**Assignment**.
Once you have located the line containing "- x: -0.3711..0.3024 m" in the material below, return it exactly along with each line after it through the line containing "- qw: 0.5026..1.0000".

**Data for this exercise**.

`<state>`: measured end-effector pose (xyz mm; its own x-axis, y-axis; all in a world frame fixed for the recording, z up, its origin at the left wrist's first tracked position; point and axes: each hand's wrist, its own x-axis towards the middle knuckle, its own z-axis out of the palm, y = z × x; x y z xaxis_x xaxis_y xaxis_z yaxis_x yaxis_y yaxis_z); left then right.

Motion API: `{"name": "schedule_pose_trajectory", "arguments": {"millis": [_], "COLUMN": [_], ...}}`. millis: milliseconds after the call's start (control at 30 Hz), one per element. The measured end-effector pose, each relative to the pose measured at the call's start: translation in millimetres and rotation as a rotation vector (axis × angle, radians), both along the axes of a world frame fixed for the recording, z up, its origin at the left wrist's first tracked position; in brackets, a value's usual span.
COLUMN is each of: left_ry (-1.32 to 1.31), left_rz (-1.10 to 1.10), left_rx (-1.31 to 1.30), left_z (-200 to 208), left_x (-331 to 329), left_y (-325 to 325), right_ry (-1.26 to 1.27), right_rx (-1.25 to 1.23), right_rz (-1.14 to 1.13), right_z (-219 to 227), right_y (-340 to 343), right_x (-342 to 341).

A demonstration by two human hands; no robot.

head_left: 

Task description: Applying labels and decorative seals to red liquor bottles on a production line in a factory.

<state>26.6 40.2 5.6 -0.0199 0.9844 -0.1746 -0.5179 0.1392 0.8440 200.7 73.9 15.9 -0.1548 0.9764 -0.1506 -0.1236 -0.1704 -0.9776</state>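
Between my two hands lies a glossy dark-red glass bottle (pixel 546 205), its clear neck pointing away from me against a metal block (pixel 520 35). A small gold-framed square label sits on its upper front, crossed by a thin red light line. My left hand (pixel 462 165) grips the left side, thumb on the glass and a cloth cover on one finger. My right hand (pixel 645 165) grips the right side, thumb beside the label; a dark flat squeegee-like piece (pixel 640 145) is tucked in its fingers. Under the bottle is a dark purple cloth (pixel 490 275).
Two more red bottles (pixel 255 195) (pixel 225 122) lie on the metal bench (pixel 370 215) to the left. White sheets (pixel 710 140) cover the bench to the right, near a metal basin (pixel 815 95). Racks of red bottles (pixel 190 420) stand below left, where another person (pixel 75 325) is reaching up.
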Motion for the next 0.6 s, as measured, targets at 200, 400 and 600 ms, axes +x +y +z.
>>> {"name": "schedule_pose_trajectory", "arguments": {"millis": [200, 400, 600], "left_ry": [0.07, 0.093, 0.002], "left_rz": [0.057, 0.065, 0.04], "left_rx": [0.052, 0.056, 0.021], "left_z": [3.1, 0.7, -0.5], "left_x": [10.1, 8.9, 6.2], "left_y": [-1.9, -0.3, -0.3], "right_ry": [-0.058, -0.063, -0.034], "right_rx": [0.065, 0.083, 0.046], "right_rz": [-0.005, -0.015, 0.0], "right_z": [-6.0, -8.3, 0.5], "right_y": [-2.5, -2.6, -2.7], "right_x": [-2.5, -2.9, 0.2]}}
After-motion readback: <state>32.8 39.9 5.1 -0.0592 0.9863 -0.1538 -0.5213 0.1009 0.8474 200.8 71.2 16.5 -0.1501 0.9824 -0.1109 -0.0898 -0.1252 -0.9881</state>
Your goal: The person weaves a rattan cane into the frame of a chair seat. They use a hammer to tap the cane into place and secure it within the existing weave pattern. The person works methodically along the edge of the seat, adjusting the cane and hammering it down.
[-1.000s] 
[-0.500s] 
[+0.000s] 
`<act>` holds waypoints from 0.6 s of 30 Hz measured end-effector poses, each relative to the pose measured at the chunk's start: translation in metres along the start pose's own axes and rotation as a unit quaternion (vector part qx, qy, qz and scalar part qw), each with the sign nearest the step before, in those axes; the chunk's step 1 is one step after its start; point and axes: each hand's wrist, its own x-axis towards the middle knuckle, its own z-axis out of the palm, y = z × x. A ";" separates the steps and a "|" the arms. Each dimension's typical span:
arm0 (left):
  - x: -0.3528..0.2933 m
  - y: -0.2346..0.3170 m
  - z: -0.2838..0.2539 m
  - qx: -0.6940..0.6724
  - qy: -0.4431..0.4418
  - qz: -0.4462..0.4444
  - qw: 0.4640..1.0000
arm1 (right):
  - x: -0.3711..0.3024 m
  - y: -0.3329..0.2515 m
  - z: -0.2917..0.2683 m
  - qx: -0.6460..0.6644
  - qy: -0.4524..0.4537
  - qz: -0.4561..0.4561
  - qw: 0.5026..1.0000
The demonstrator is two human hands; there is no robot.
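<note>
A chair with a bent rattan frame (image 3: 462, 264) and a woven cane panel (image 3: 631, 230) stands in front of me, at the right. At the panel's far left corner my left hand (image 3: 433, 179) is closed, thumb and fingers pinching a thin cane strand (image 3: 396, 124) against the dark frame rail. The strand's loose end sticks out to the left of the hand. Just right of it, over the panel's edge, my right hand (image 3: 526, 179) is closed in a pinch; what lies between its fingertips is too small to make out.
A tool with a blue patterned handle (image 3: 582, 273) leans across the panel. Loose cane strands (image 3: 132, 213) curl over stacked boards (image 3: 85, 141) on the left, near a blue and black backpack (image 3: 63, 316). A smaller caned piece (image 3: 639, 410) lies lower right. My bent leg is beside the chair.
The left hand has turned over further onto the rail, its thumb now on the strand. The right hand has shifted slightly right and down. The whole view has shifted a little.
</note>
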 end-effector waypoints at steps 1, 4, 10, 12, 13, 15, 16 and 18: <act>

**Solved exercise**.
  - x: -0.3711..0.3024 m
  - y: -0.3329..0.2515 m
  - z: -0.2917..0.2683 m
  - qx: -0.6460..0.6644
  - qy: -0.4524..0.4537
  - qz: -0.4561..0.4561
  - qw: 0.5026..1.0000

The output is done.